O imbróglio começou em 2020, quando a Prefeitura de Santarém solicitou a emissão de notas fiscais para pagar serviços cartorários empenhados. O tabelião negou o pedido, alegando não exercer atividade comercial e, portanto, não estar sujeito à emissão de nota fiscal ou à exigência de alvará.

Em abril de 2021, a Justiça concedeu uma liminar obrigando o cartório a se regularizar em 48 horas, sob pena de multa diária.

A decisão destacou que a legislação municipal prevê a incidência de ISSQN sobre serviços cartorários e que o Código de Posturas exige licença de funcionamento para qualquer prestador de serviços.

A falta desses documentos gerou um impasse administrativo. Sem a regularização fiscal, a prefeitura ficou impedida legalmente de pagar o cartório, o que levou à paralisação de cerca de 100 processos de regularização fundiária (REURB) da Secretaria Municipal de Habitação.
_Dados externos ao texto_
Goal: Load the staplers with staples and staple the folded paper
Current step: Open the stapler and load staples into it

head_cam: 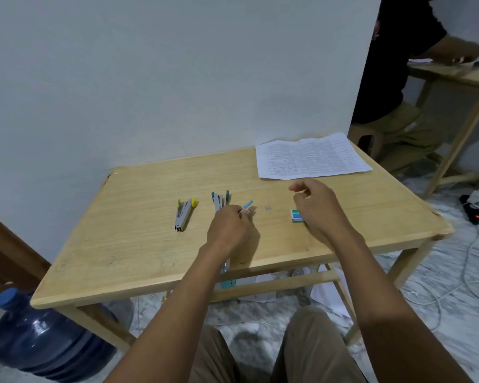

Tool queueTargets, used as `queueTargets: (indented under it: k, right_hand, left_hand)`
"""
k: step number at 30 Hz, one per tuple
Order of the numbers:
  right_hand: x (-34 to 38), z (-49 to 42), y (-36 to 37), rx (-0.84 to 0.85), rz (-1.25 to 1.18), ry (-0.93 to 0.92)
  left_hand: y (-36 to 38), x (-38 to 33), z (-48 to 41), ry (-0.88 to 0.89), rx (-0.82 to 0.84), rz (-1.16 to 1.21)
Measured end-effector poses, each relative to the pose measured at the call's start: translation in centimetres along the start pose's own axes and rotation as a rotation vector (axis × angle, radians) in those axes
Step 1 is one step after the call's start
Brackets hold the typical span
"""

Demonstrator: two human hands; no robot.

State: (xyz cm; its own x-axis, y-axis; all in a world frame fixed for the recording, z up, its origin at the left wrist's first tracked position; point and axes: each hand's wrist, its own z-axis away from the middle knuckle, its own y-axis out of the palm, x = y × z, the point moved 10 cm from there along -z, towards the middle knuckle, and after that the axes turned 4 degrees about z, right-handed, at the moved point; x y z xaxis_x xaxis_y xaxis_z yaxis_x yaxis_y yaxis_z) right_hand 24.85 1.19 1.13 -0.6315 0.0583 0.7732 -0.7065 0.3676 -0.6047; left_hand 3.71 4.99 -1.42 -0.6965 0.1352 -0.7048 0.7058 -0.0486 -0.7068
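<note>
Left hand [228, 225], forearm extended, palm down, fingers curled, pinching a blue-tipped stapler [248, 203]; right hand [315, 205], raised alongside, fingers loosely curled, thumb towards forefinger.

I see a table [122, 244] of pale wood, matt, with fine grain showing. The yellow-tipped stapler [183, 214] is dull grey metal with yellow plastic ends. The teal-tipped stapler [219, 201] is the same grey metal with teal plastic. The blue-tipped stapler [248, 203] gripped in my left hand [227, 225] shows metal and a pale blue plastic tip. The paper [310, 156] is white, matt and printed. The staple box [296, 215] looks like thin card. The water jug [44, 344] is glossy dark blue plastic. The floor [454, 313] is smooth and marbled. My trousers [315, 349] are tan cloth.
</note>
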Motion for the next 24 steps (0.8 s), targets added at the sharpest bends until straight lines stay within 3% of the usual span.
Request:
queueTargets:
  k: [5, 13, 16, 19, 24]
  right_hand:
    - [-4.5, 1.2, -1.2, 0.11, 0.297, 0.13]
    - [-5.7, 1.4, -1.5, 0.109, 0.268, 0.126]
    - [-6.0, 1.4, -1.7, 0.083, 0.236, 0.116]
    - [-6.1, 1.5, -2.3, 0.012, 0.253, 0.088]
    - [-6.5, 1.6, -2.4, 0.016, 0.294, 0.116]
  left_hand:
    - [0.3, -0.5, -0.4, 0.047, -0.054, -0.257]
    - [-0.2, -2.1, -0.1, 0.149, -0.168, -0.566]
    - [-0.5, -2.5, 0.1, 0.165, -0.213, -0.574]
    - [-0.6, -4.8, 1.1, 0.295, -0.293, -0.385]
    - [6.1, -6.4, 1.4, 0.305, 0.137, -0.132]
“O serviço municipal está travado, completamente paralisado”, relatou a PGM nos autos do processo.

ARGUMENTO NO RECURSO ESPECIAL AO STJ

Permitir a redução retroativa de uma multa já consolidada esvazia o caráter coercitivo da medida e premia a conduta de resistência, incentivando o descumprimento de ordens judiciais.

Procuradoria Geral do Município
Em recurso especial contra decisão do TJPA

Primeira instância

Em novembro de 2025, ao julgar o recurso de apelação, a 2ª Turma do TJPA reformou a sentença de primeira instância.

O relator do caso decidiu pela redução da multa acumulada de R$ 50 mil para R$ 1 mil, justificando que houve “cumprimento substancial das obrigações impostas” — como a posterior emissão das notas e obtenção do alvará — e “ausência de resistência dolosa” por parte do tabelião.

A Procuradoria do Município contesta essa versão no recurso atual, afirmando que a regularização só ocorreu após muita insistência e medidas judiciais, e que a redução da multa premia a conduta de resistência do réu.

O processo aguarda agora admissibilidade para seguir a julgamento em Brasília (DF).